Se acababa de duchar y tenía el pelo mojado, su olor de aftershave era mas fuerte porque también se había afeitado. No sabía como le había dado tiempo de ducharse cuando fui a buscar la caja, puede que me perdiera en mis pensamientos. Pero en ese momento estaba en ropa interior entre sus brazos, nos miramos a los ojos, esos momentos eran eternos, pero preciosos. Sus dedos estaban contra mi espalda directamente y su torso desnudo estaba casi rozando el mio, su semblante se distanciaba del mio a menos milímetro que en la cárcel, su pelo mojado rozaba mi cara, sus mechones rebeldes que ahora eran poco importantes le hacían muy atractivo.
La calor del vaho me inundó y izo que mi auto-control decayese a nada. Me daba igual si no me amaba , yo sí.
Puse mis brazos en su cuello ágil mente y lo besé, lo besé apasionadamente, con furia, no nos besábamos desde hacia casi un año y yo lo necesitaba, él era quien hacia que mi mundo fuera perfecto.
El respondió a mi beso, en ningún momento anterior se separó y ahora me besaba con furia al igual que yo, nuestros cuerpos se necesitaban, nos necesitamos mutuamente, nuestras fuerzas nos llamaban a permanecer juntos. En ese momento me olvidé de todo, de que estaba perseguida, de que él ''supuesta mente'' no me amaba, de los problemas de Lissa que me habían causado esa furia, que ahora se manifestaba en forma de amor.
Lo abracé, no me iba a separar de él nunca, yo lo amaba y el también.

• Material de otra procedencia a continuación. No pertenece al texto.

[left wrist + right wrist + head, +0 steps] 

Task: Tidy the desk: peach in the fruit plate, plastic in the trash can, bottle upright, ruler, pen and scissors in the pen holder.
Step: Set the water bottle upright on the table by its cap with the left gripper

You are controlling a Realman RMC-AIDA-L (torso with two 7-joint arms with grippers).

Lo sabia.
Nuestro beso aumentó, pero yo me separé unos milímetros.
-Dimitri, dime la verdad,- dije entre fuertes jadeos- ¿tu amor ha desvanecido?¿tú me amas? Yo te perdono no me hagas sufrir más...
Me volvió a besar fuertemente con una sonrisa, después se separó.
-Roza, te amo!, nunca se ha desvanecido, ni se desvanece, ni nunca jamás se desvanecerá mi amor por ti.- respondió él también entre respiraciones pesadas.- Ahora me estoy dando cuenta que te estoy haciendo mas daño que él que te hice cuando... - no quiso recordar- bueno además me estoy auto-destruyendo si no te puedo amar. Y el día que te dije que no te amaba, después en mi habitación casi me mato a golpes, y lloré mucho.
conmovida lo atraje hasta mi y lo volví a besar.
-Nunca más te separes de mi, nunca.- le hice jurar.
-Te lo prometo.- me prometió.
El me cogió en brazos y me llevó a la cama.
Sí, tuvimos sexo, nuestros cuerpos se fundieron en uno, todo era perfecto solo del simple hecho de estar con él, era mi salvación y esta vez fue hasta mejor que la primera, diferente. No paraba de repetir que me amaba y no quería separarse mas de mi, se me rompió el corazón con tanto cariño. Como lo había echado de menos...
Cuando todo acabó, me abracé mucho a Dimitri y apoyé mi cabeza en su pecho.
-Te amo Roza.
Reí.
-Me lo has dicho ya muchas veces, pero me encanta que me lo repitas.
-Porque es verdad.
-Yo también te amo.- le dije.
Nuestro amor aumentaba solo por estar juntos.
-¿Mañana iremos a Rusia?- pregunté levantado la cabeza para miralo.
Me besó en el pelo y asintió.
-Sí, ahora toca descansar, duerme Roza.
-Sí, pero, de paso podíamos haber pedido la habitación con la cama de matrimonio, no es que me moleste dormir en una cama individual contigo.-dije mientras le acariciaba los abdominales- Pero me sabe mal por ti...
-No te preocupes Roza- dijo con una sonrisa- yo estoy bien donde tu estés. Ahora a dormir, mi amor.
Y mientras él me acariciaba el pelo me quedé dormida profundamente, no tuve sueños, salvo alguno en que estaba con Dimitri viviendo en una fantástica casa. Iba a ser una noche relajada.